- **Assignment**: The listing that follows is to be repeated exactly.

- **Supplied material**:
........
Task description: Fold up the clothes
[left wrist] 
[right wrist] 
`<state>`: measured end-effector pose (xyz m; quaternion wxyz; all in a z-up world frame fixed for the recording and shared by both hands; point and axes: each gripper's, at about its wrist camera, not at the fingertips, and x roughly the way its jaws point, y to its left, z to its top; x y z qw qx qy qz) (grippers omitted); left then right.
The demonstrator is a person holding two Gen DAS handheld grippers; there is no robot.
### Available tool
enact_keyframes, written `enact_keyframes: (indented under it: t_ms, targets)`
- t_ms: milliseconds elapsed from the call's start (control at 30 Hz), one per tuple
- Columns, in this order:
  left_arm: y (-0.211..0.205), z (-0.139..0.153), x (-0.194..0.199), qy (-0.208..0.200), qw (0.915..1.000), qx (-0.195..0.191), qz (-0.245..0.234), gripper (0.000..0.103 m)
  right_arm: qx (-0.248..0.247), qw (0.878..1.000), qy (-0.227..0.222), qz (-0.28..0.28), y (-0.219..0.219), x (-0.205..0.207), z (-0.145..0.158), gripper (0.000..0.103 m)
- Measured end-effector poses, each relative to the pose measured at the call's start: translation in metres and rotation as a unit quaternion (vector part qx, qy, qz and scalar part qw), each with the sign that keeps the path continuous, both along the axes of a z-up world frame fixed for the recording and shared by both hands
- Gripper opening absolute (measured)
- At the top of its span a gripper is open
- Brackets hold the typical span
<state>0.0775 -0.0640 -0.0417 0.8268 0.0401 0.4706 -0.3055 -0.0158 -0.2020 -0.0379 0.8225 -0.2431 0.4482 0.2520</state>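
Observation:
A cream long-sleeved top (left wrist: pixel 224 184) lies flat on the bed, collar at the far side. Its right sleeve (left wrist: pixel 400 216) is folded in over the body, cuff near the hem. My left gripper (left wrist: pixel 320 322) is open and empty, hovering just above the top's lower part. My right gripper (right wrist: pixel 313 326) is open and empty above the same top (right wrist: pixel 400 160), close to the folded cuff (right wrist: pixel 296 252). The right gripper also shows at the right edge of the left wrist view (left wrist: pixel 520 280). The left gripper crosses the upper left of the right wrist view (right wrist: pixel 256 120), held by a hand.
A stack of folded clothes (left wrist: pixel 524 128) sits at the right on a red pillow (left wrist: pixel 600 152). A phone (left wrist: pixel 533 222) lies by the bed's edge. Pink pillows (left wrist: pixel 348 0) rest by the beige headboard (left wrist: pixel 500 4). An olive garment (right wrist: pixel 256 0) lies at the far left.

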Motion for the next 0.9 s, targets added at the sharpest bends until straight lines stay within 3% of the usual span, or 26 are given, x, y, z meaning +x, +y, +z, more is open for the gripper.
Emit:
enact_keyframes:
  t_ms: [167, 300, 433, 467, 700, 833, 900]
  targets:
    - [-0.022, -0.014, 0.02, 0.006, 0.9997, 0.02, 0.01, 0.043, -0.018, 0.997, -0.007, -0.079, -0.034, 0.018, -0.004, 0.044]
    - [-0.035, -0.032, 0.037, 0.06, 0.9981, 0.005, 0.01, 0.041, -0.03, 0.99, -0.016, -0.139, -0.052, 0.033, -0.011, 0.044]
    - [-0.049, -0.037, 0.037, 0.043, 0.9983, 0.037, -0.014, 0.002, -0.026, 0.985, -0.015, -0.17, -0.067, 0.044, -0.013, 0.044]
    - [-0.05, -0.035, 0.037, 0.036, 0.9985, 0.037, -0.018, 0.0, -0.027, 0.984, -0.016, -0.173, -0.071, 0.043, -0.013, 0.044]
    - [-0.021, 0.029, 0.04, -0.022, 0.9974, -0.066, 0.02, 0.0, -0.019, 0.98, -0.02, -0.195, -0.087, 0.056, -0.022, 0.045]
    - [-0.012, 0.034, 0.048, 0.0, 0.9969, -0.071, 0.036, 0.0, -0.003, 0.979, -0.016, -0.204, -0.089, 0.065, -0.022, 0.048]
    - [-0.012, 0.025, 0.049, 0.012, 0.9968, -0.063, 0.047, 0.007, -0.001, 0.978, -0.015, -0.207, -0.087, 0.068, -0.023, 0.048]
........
- **Response to the task**:
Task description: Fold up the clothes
[left wrist] 
[right wrist] 
`<state>`: measured end-effector pose (xyz m; quaternion wxyz; all in a z-up world frame fixed for the recording and shared by both hands; point and axes: each gripper's, at about its wrist camera, not at the fingertips, and x roughly the way its jaws point, y to its left, z to its top; x y z qw qx qy qz) (grippers omitted); left then right.
The demonstrator is a person holding two Gen DAS handheld grippers; there is no robot.
### Available tool
enact_keyframes, written `enact_keyframes: (indented under it: t_ms, targets)`
- t_ms: milliseconds elapsed from the call's start (control at 30 Hz), one per tuple
- Columns, in this order:
  left_arm: y (-0.211..0.205), z (-0.139..0.153), x (-0.194..0.199), qy (-0.208..0.200), qw (0.915..1.000), qx (-0.195..0.191), qz (-0.245..0.234), gripper (0.000..0.103 m)
  right_arm: qx (-0.248..0.247), qw (0.878..1.000), qy (-0.227..0.222), qz (-0.28..0.28), y (-0.219..0.219), x (-0.205..0.207), z (-0.145..0.158), gripper (0.000..0.103 m)
- Measured end-effector poses, each relative to the pose measured at the call's start: translation in metres and rotation as a unit quaternion (vector part qx, qy, qz and scalar part qw), each with the sign that keeps the path continuous, both along the axes of a z-up world frame fixed for the recording and shared by both hands
- Gripper opening absolute (measured)
- At the top of its span a gripper is open
- Brackets hold the typical span
<state>0.0775 -0.0640 -0.0417 0.8268 0.0401 0.4706 -0.3055 -0.0158 -0.2020 -0.0379 0.8225 -0.2431 0.4482 0.2520</state>
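Observation:
A cream long-sleeved top (left wrist: pixel 224 184) lies flat on the bed, collar at the far side. Its right sleeve (left wrist: pixel 400 216) is folded in over the body, cuff near the hem. My left gripper (left wrist: pixel 320 322) is open and empty, hovering just above the top's lower part. My right gripper (right wrist: pixel 313 326) is open and empty above the same top (right wrist: pixel 400 160), close to the folded cuff (right wrist: pixel 296 252). The right gripper also shows at the right edge of the left wrist view (left wrist: pixel 520 280). The left gripper crosses the upper left of the right wrist view (right wrist: pixel 256 120), held by a hand.
A stack of folded clothes (left wrist: pixel 524 128) sits at the right on a red pillow (left wrist: pixel 600 152). A phone (left wrist: pixel 533 222) lies by the bed's edge. Pink pillows (left wrist: pixel 348 0) rest by the beige headboard (left wrist: pixel 500 4). An olive garment (right wrist: pixel 256 0) lies at the far left.
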
Motion for the next 0.9 s, targets added at the sharpest bends until straight lines stay within 3% of the usual span, or 26 are given, x, y, z meaning +x, +y, +z, more is open for the gripper.
Emit:
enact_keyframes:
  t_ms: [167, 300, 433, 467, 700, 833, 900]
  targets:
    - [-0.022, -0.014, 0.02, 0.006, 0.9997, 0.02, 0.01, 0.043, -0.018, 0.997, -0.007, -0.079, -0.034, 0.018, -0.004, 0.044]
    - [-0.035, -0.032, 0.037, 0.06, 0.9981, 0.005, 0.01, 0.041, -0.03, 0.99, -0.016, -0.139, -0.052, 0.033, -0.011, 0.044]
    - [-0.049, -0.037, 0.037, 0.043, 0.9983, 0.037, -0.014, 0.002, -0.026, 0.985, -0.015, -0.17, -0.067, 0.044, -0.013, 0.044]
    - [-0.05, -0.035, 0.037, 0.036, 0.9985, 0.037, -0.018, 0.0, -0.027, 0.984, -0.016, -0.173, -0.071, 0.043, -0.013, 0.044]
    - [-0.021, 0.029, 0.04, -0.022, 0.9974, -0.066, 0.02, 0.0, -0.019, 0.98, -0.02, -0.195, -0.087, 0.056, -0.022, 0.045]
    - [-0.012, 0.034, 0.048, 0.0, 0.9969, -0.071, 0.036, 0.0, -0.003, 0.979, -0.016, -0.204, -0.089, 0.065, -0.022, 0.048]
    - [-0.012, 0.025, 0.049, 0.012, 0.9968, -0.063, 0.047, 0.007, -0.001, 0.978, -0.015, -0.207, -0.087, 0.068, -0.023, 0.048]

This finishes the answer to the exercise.